Even though many of the people who make breakthroughs do it in the West, people like Professor Oyekunle Olukotun have played an instrumental role in developing such staples of today’s tech-dominated world as the multi-core processor. This makes us take an even closer look at the potential challenges that technology can quickly sort out in Africa.
Building a Cashless Africa – Not a Myth
Places in Africa have often been dominated by corruption. One way to address corrupt government officials and even everyday state functionaries is to centralize the entire system and create cashless payment the norm. In many countries in Africa, this has already been happening, with people learning how to make mobile payments and opening their first bank account at the same time. Similar events have transpired in India as well.
While Europeans are still hesitant about paying by card, for example, Africans are slowly realizing that this is a sure-fire way to avoid being cheated and to keep ill-meaning individuals and organizations at bay. Cashless is not meant just as a way to fight corruption, though. There are other upsides to leverage here.
There are inherent benefits to switching to a cashless economy, such as eliminating the need to carry money long with yourself in any physical form other than cash. A cashless economy will be fully-regulated and managed through conventional channels, and lastly – the ability to cheat would be significantly reduced.
Mobile solutions can also help people in Africa with many things, including:
Proper management of farmland
Booking a locksmith service, food delivery and other
Paying utility bills without delays
A cashless economy will slash the time needed to complete tedious tasks, such as paying bills in person, for example, which in turn boosts economic output. Put simply, you don’t waste time queuing up at a payment point, time that can be spent on production or personal matters.
Building a Future Based on Technology
Africa is still behind much of the rest of the world. This is mostly because of the inherent challenges that stem from the climate the continent is developing in. Africa doesn’t have the farmland of North America or Europe, nor does it enjoy the same access to fresh water.
In many ways, the continent must be far more creative than other places have had to be in their respective historical development. If anything though, we finally have the tools to spur progress. Plus, the political turmoil in the North is not helping alleviate matters. Yet, Africa’s central countries have risen to the occasion of creating a future that helps people lead quality lives.
In most cases, this isn’t thanks to the efforts of lawmakers, particular in South Africa where corrupt politicians and cronies dominate the higher echelons of governance. However, many talented entrepreneurs are pushing the boundaries of what is known, circumnavigating illiterate functionaries and establishing their businesses in areas that require high sophistication and background knowledge is essential.

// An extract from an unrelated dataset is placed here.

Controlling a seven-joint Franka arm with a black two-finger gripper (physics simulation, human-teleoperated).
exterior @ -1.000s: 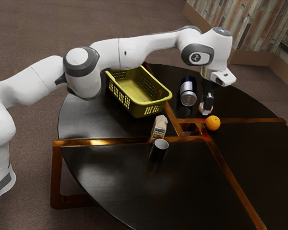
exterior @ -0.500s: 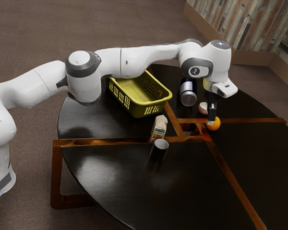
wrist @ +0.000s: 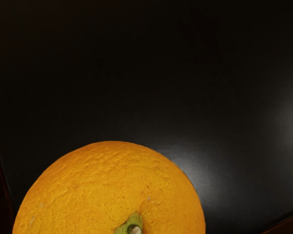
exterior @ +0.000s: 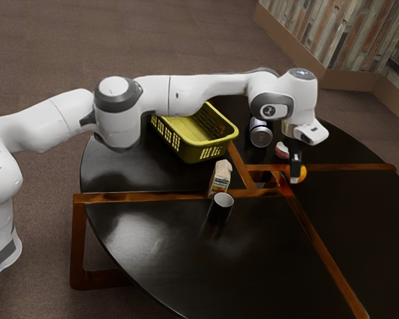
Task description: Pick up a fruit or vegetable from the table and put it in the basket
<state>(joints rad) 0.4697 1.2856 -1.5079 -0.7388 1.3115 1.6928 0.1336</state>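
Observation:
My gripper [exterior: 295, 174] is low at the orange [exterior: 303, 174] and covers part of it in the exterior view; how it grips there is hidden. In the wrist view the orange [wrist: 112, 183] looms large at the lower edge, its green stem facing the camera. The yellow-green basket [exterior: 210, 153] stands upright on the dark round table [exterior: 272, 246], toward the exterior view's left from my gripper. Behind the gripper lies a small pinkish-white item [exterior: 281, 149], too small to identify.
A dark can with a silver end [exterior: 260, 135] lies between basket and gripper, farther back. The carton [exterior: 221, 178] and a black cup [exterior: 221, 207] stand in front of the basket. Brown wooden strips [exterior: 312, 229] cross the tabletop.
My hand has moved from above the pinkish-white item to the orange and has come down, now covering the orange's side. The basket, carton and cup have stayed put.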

Solar Power – Africa Leads the Way and No Less
Africa is just beginning to harness the power of the sun and the countries in the regions are expected to turn a solid economic benefit from powering up the continent with the help of the sun. An age-old enemy is finally turning to be a helpful ally.
Of course, a lot of work will need to be done in order to establish a proper grid that will bring electricity to some 620 million people who currently don’t have direct access. But as Tesla’s satellites go up in the skies, so will the continent gradually begin to enjoy quick access to the Internet, electricity and other basic utility services that will hopefully lead to spur of productivity and creativity. Africa is only just getting started.